10 May 2010

Spittle on my Phone


There's spittle on my phone
From where I tried to explain
The inner workings of my core being
It's a shame
That it was
Turned off.

Nowhere Boy - out now on DVD


Artist Sam Taylor Wood’s debut is a moving and well-crafted biopic focusing on Lennon’s early life and strained relationships with his old-fashioned aunt (Kristin Scott- Thomas) and unconventional, self-destructive mum (Anne-Marie Duff). Taylor-Wood’s real life beau Johnson captures Lennon’s belligerent, rebel with a soul persona beautifully but it is the performance of the two women who loom large in his life that steal the show. Cinematically one might expect more flair, but for Lennon fans this is a solid and sympathetic study of a turbulent period of the star’s life.

The Descent 2 - out on DVD now



Well decent it ain’t. Whereas the first Descent movie benefitted from Neil Marshall’s imagination and eye for detail this brain dead sequel limps from uninspired jump to uninspired jump. Picking up after the first film’s ambiguous ending this part asks the audience to seriously believe that survivor Sarah (Shauna Macdonald) would go back into the cave to search for her lost pals. Yeah, right. There is no character development to speak of, some truly awful acting and worst of all, no scares. The subterranean ‘gribblies’ carry none of the menace of the first film mainly because we know they’re there. And that they’re blind and stupid. Avoid!

04 May 2010

Kicks - released 4 June




Of all the developments to come out of British society's recent fixation on celebrity culture the rise of the ‘wag’ is surely one if the most profoundly depressing. Young, usually glamorous wives and girlfriends solely defined by the wealth and fame of their sporting partners.
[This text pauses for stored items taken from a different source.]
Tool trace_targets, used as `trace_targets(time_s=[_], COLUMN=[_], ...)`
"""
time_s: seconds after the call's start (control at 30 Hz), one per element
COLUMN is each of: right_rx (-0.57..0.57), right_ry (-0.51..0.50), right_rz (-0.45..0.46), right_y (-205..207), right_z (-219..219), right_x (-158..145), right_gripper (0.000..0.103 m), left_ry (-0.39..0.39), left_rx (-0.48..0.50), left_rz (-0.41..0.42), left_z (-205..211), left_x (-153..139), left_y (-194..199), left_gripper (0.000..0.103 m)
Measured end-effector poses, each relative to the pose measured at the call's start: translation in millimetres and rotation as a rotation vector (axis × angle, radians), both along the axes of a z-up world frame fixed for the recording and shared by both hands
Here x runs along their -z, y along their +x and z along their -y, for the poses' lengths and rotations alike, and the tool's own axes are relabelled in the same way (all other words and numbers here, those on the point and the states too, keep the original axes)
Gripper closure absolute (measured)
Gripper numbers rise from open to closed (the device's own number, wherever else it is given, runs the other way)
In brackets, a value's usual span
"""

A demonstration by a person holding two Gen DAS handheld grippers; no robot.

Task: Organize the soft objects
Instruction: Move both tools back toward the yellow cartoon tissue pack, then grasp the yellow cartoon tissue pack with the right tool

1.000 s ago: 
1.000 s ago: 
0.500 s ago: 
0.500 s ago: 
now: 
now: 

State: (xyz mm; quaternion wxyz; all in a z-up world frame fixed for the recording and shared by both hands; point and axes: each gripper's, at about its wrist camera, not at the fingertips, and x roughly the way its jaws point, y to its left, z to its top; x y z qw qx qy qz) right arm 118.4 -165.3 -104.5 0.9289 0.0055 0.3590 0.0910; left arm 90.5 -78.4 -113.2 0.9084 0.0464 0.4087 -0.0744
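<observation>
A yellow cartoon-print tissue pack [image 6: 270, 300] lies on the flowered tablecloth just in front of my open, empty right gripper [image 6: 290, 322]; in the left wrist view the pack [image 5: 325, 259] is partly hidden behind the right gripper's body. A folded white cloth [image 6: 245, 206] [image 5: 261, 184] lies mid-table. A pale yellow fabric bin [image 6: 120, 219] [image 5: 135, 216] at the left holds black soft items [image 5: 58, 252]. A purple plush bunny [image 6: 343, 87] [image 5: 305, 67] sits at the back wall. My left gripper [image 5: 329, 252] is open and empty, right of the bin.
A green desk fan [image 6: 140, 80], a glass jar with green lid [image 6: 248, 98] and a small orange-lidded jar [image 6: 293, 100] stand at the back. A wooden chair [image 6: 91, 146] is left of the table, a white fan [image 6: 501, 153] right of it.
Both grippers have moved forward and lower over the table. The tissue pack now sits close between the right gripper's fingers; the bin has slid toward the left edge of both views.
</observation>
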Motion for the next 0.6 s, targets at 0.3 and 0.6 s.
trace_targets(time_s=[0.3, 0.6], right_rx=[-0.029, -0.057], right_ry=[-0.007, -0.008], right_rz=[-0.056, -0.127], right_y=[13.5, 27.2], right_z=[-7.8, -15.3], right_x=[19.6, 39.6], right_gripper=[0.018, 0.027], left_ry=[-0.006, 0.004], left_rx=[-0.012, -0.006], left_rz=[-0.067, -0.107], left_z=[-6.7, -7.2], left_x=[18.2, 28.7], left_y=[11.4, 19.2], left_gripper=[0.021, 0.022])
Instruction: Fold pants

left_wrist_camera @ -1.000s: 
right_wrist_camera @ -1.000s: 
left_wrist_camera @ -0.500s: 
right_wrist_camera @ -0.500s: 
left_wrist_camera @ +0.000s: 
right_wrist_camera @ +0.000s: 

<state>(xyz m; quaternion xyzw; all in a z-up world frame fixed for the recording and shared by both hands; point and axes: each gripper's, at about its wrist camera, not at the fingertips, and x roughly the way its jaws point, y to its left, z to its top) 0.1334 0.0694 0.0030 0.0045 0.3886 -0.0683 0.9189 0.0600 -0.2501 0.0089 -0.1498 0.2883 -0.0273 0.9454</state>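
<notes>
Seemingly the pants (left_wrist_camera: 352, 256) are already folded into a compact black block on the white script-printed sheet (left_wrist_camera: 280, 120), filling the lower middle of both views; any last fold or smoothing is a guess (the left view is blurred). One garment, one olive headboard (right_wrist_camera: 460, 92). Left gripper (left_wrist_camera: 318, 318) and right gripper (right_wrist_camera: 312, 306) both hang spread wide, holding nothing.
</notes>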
Girl power it certainly isn’t, but apparently hopping into bed with a bloke with good ball skills has become to a lot of 21st girls a viable career path.

This grim reality of modern life is tackled sympathetically and without judgement by writer Leigh Campbell and directed confidently with no small amount of wit and charm by Lindy Heyman.

Focusing on two Liverpool girls’ (Kerrie Hayes, Nichola Burley - both very good) shared obsession for a Premiership footballer, Kicks attempts to uncover the desperation and stifled dreams behind the champagne cocktails and VIP parties of the local football aristocracy.

It is only partly successful. While the first half of the film - propelled ably by Ladytron’s melancholic electro - is an engaging tale of two lost souls sneaking in and out of clubs and wondering what to do with themselves; the second half- when they actually meet and take their hero hostage- is sadly disappointing.

The defining act of kidnapping the star player seems unlikely and even unnecessary to the story as a whole and even threatens to devalue the strength of what went on before. The two girls are at first seen as normal girls tainted somewhat by the regrettable disease of celeb worship, but never the less normal. In the second half they are borderline psychos; playing mind games with the captive winger and taking weird pics of him on their mobiles. An added element of horror yes, but one that detracts from the well balanced social commentary of before and not something that rings true of two ‘normal’ 15 year girls.

That aside, Kicks is an interesting and enormously relevant film and one that it is encouraging to see being made in this country.